Wells is a graduate of Marymount Manhattan College in New York City, where she received her B.A. in communication arts, with a minor in business management. She graduated summa cum laude from the University of San Francisco (USF) in California, where she received a master’s degree in organization and leadership studies.
About Ryan Mahon:
Mahon serves as a program analyst in the newly established NIH Sexual & Gender Minority Research Office (SGMRO) in the Division of Program Coordination, Planning, and Strategic Initiatives (DPCPSI) in the NIH Office of the Director. He also serves as a program analyst for the Tribal Health Research Office (THRO) also located within DPSCPSI. Mr. Mahon came to NIH from consultant work in research and evaluation in human services. In that capacity, he was responsible for managing technical assistance on the National Child Abuse and Neglect Data System (NCANDS), which collected data from 50 states, the District of Columbia and Puerto Rico.
Mr. Mahon began his career in social work interning at the DC Rape Crisis Center and working full-time as a research assistant on NCANDS. Since that time, he has served as a clinician and a researcher in a variety of public and private settings, including state, local, and national governments, as well as internationally and with Tribal governments. The focus of his work has been on empowering individual people to make informed decisions about their health and well-being, and alternatively to create systems that enhance the health and well-being of their clients, community members, or constituents.

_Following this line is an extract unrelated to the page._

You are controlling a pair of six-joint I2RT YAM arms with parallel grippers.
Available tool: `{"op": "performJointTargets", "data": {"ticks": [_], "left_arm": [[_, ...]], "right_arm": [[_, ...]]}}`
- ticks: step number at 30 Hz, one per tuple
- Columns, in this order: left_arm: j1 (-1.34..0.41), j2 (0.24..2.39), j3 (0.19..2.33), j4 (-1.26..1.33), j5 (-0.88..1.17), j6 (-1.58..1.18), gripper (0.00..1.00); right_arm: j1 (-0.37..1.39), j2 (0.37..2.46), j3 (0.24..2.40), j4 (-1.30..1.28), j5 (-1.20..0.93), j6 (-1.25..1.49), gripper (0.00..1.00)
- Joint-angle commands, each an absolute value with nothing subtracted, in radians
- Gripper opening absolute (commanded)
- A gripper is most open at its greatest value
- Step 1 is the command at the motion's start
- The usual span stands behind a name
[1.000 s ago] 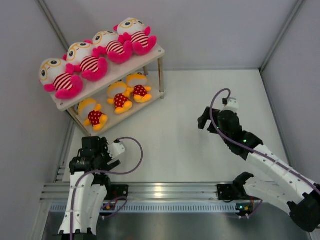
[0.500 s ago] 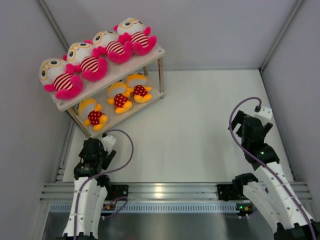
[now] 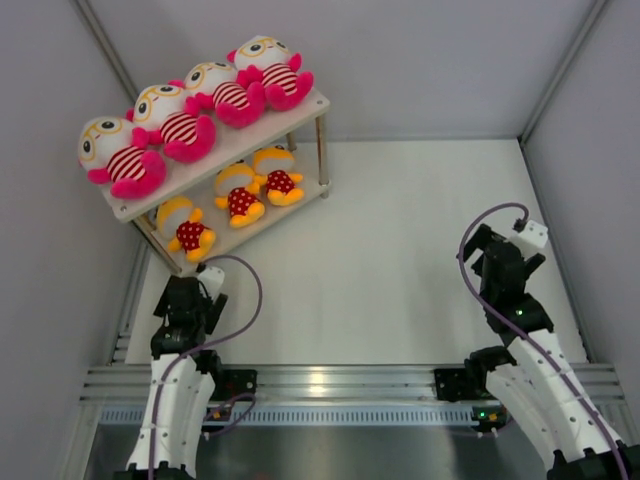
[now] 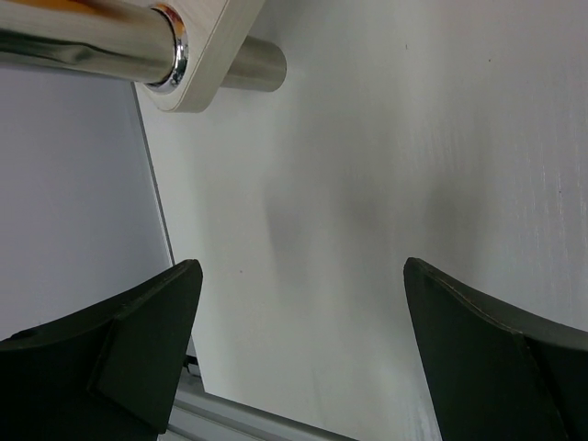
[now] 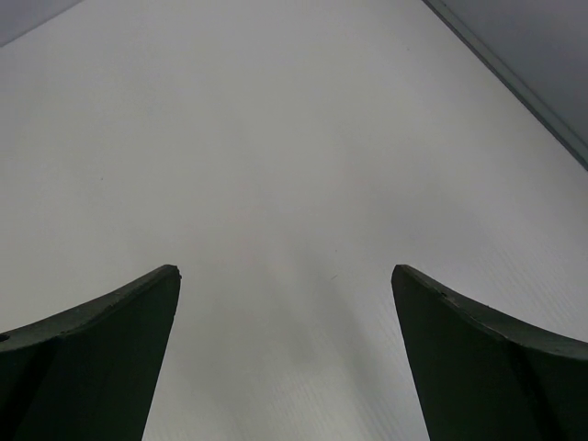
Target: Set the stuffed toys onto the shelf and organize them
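The white-headed, pink-limbed plush dolls [image 3: 165,122] and smaller yellow-orange plush dolls [image 3: 240,192] are fuzzy cloth. The cream shelf board [image 4: 207,55] looks matt, faintly wood-grained; its round silver metal leg [image 4: 83,41] is mirror-glossy. The white table [image 3: 400,230] is smooth and matt.

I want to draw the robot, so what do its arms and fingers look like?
The left arm and the right arm both have white, tube-like lower parts and black upper parts. A thin purple-grey cable loops off each one. The fingers are dark, smooth, curved wedges that narrow towards the tip.
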State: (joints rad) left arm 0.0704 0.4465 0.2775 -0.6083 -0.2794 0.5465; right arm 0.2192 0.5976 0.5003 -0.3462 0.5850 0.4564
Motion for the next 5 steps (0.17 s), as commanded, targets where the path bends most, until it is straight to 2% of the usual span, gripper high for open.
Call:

Mr. Mahon received his B.A. in psychology, with a minor in history, from American University in Washington, D.C., and his master’s from the University of Pennsylvania in Philadelphia, where he completed a dual concentration in clinical and administrative social work.
Ryan Mahon had the opportunity to have a conversation with Ashley Wells about two-spirits and how it defers from Lesbian, Gay, Bisexual, Transgender (LGBT), how she became an ally, her insight on research, and more.
Ryan Mahon: For people who may not know, can you tell us what two-spirit means?
Ashley Wells: Two-spirit refers to a Native American person who has both a masculine and a feminine spirit. Two-spirit individuals are considered gifted and known to help keep balance in their communities.
Ryan Mahon: How did you become a two-spirit ally?
Ashley Wells: I became an ally in college while studying social justice. Creating an equitable environment free of oppression for two-spirit and all people is very important to me. As an ally, I try to relate to other groups to promote a common interest of equity and the desire to be of help. The alliance between allies and SGM groups is beneficial to both parties involved because everyone is growing together. By definition, an ally is an individual that is associated with a person as a helper, but I think of it as a bond formed between two parties to help end oppression and reach a common goal. One immediate goal is to increase acceptance of two-spirit people and to better educate the public about the community and its origins.
Ryan Mahon: How is two-spirit different from gay, lesbian, bisexual, or transgender?
Ashley Wells: Two-spirit is different from LGBT mainly because it’s focused on the spirit of an individual and their ability to experience life as both genders. I don’t believe there is one concrete difference or definition.
Ryan Mahon: For people who want to work on two-spirit issues, what advice would you have for them?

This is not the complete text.